Items from a dataset:
== Segment start ==

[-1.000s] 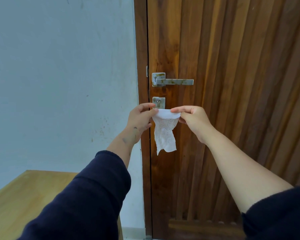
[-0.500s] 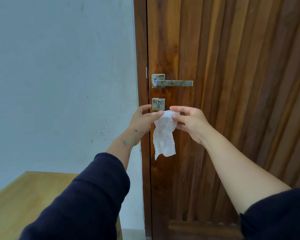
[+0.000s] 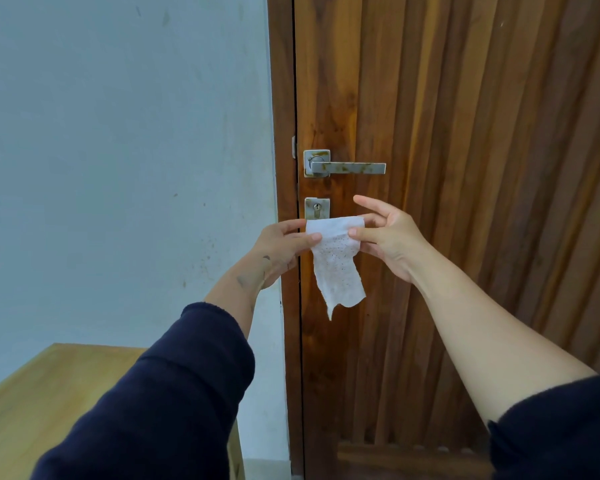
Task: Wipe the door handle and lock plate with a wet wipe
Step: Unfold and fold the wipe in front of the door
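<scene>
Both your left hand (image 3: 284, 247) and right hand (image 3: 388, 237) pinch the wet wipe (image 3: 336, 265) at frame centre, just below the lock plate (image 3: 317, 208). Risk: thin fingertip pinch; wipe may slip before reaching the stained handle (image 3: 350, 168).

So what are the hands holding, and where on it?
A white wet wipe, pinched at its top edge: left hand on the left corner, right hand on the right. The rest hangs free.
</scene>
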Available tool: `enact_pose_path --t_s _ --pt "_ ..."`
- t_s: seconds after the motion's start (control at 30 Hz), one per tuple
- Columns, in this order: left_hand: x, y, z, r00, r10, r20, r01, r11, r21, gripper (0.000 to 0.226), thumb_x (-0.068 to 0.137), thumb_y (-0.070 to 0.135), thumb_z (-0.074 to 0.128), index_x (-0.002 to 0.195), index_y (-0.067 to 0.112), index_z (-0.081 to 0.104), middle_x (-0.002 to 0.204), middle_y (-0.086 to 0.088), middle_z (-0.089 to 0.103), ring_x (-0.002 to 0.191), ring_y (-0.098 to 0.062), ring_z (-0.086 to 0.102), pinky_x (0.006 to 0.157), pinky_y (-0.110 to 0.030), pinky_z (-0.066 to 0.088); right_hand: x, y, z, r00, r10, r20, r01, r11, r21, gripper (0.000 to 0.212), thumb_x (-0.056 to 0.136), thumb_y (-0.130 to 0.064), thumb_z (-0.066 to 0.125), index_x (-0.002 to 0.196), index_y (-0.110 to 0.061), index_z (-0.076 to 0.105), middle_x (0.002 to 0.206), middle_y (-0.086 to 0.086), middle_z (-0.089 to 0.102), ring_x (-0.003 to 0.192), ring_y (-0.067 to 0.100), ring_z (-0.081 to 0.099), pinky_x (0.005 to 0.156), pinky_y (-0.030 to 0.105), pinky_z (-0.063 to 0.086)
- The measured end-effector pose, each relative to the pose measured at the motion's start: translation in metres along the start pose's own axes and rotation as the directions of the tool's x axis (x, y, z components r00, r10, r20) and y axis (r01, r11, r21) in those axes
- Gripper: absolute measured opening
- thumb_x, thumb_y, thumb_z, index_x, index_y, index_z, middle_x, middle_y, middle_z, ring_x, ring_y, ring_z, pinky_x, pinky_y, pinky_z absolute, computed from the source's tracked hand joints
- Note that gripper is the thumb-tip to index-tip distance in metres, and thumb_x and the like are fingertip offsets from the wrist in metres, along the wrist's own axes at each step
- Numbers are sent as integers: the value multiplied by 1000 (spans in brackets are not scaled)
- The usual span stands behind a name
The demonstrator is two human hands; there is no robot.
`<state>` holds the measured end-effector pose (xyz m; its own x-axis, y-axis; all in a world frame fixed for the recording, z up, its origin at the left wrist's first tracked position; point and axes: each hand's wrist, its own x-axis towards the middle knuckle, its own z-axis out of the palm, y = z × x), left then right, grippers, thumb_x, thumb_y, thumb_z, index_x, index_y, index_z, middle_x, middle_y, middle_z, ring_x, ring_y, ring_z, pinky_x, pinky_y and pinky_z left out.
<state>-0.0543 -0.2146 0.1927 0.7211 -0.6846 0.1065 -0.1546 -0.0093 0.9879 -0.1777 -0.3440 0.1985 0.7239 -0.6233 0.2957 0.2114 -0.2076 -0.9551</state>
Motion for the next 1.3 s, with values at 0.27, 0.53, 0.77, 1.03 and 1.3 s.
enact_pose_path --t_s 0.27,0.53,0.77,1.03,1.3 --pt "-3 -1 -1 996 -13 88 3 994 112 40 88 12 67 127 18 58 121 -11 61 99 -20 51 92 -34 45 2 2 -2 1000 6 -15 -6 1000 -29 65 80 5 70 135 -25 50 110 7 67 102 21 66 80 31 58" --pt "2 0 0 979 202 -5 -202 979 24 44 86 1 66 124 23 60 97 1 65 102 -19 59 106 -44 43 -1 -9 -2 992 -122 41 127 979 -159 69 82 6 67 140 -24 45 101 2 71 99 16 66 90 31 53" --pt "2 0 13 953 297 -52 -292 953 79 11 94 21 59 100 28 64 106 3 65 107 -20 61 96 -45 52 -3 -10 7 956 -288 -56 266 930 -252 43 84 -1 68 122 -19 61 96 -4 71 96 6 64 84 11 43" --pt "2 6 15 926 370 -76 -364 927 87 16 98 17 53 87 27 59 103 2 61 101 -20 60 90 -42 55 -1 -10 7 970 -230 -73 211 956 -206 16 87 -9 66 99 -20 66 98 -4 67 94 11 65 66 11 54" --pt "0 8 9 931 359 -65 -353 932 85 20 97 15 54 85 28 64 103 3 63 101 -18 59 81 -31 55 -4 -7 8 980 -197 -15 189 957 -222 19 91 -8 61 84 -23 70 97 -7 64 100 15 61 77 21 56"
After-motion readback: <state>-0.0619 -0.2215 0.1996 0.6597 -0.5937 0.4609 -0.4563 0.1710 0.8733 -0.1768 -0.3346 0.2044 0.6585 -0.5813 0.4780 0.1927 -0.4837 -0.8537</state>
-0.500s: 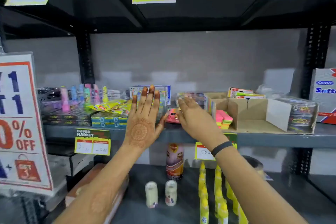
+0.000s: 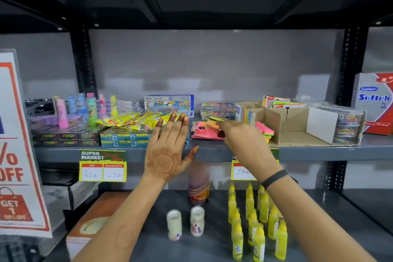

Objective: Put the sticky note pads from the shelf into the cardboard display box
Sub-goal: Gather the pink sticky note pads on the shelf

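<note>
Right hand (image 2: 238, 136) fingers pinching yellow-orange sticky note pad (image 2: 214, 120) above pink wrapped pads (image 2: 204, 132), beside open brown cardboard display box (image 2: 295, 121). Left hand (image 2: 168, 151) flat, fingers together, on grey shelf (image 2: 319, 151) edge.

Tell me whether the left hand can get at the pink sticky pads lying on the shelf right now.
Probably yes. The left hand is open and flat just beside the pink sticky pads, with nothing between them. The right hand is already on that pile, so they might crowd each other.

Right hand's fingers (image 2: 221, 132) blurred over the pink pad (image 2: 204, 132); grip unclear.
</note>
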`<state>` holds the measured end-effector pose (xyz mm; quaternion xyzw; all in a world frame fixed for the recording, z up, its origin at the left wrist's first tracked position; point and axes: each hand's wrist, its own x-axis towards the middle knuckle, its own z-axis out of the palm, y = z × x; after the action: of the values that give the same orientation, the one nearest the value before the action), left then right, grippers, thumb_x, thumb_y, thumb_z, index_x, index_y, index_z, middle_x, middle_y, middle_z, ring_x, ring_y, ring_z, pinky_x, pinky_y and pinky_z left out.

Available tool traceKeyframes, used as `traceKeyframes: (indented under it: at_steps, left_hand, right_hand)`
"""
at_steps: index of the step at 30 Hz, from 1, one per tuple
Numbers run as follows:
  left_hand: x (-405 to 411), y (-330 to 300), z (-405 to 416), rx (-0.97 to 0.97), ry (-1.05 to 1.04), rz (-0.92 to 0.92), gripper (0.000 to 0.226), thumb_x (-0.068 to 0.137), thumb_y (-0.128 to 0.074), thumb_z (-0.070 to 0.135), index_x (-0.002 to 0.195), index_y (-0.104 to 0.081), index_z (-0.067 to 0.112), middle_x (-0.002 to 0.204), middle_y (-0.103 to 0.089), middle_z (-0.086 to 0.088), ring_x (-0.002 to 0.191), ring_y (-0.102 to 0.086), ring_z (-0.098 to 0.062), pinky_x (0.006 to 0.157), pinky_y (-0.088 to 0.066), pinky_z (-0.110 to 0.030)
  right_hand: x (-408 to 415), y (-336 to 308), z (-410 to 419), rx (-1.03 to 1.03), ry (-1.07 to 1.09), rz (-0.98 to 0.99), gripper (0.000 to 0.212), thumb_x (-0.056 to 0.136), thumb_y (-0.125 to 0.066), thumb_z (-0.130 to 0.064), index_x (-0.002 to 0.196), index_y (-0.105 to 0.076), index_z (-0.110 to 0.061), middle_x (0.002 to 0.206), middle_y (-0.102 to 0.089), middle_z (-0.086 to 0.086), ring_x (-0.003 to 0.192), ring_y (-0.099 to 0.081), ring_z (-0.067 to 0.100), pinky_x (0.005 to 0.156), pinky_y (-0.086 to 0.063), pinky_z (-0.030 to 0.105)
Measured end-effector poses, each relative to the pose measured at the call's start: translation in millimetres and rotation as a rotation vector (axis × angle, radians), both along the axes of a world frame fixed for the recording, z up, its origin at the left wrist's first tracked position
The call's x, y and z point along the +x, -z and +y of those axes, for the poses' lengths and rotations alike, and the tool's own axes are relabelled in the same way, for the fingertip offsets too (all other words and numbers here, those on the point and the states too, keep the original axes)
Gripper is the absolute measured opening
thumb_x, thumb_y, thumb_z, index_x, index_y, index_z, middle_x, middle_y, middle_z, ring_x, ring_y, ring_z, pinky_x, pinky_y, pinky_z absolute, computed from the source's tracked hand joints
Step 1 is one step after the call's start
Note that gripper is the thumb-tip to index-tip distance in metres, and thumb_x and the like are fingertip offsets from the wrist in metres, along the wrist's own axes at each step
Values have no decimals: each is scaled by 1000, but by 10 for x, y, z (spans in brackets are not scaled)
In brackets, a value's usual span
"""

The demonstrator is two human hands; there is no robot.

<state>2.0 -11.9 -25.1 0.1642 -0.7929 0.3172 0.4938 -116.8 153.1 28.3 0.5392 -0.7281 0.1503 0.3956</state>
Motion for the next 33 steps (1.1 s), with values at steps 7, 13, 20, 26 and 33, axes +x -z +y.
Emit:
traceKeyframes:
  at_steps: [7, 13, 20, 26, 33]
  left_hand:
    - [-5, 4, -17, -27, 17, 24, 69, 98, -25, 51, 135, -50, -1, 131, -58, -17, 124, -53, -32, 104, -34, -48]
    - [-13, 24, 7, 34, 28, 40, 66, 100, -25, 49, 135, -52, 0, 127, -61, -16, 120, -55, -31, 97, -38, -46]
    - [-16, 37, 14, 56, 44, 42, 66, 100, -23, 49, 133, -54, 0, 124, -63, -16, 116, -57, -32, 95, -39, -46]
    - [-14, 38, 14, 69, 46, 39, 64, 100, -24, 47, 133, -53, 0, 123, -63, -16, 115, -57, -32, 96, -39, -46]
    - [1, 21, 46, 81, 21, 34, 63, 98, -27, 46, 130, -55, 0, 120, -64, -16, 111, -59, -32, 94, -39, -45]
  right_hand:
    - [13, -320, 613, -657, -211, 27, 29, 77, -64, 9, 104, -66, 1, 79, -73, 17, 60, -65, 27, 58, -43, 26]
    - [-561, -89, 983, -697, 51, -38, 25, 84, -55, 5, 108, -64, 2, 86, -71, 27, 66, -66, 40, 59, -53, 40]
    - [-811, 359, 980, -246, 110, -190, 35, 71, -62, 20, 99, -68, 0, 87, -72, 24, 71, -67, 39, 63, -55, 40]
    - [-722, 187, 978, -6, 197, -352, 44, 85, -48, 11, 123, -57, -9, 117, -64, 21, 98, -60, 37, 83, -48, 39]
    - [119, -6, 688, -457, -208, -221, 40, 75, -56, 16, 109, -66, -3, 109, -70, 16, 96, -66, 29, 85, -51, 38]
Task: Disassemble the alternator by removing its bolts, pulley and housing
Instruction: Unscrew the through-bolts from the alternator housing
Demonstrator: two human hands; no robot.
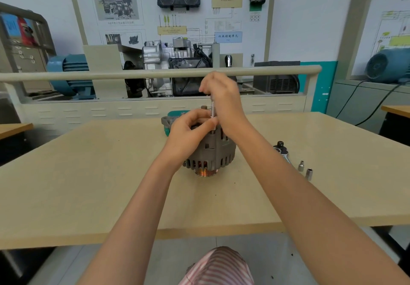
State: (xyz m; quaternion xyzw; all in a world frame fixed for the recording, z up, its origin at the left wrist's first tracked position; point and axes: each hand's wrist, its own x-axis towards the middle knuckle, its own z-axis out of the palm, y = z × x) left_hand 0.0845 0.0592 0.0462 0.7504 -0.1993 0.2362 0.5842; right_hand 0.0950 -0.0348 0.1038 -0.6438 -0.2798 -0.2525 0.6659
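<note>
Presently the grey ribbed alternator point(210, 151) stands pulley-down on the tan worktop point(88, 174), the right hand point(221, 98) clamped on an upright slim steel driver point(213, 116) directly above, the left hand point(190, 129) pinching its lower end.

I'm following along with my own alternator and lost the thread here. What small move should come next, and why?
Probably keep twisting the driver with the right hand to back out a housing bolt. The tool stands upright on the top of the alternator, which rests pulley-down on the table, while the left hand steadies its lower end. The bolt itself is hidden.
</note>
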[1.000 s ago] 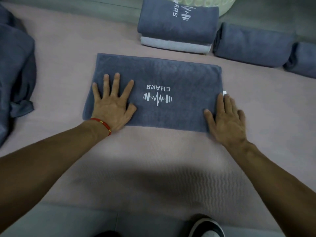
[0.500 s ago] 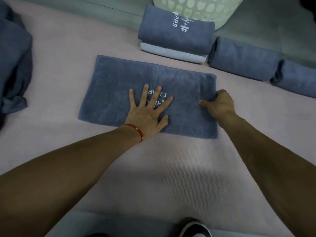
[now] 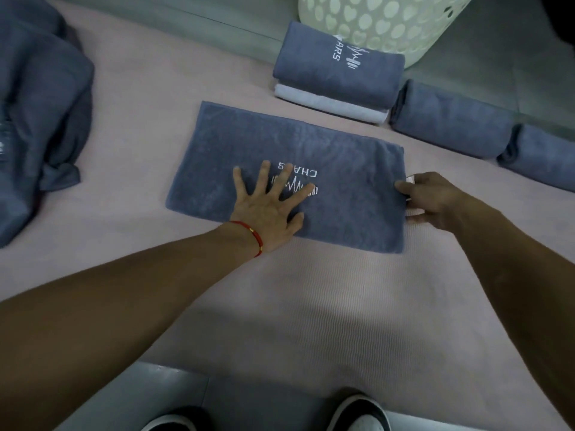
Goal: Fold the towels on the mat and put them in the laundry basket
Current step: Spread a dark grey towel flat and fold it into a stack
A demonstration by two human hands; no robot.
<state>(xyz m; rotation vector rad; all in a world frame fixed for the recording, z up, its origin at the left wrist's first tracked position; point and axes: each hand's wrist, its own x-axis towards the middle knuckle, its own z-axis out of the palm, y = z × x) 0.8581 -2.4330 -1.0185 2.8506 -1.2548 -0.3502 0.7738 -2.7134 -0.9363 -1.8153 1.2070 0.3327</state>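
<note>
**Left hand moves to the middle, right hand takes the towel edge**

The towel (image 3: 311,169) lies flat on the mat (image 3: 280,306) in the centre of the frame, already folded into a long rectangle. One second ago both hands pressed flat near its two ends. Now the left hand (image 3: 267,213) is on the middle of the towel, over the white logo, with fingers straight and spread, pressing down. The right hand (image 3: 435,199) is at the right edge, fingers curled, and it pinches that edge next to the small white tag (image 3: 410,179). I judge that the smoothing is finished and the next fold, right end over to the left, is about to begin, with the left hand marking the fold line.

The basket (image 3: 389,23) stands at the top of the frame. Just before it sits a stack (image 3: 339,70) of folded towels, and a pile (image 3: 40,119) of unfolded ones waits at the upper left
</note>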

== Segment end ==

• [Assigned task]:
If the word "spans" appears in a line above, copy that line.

• [Reply to the exercise]:
- Numbers are sent as integers: the value multiplied by 1000 (spans in brackets are not scaled)
Values have no decimals: each is scaled by 1000, but by 10 for x, y, z (spans in brackets are not scaled)

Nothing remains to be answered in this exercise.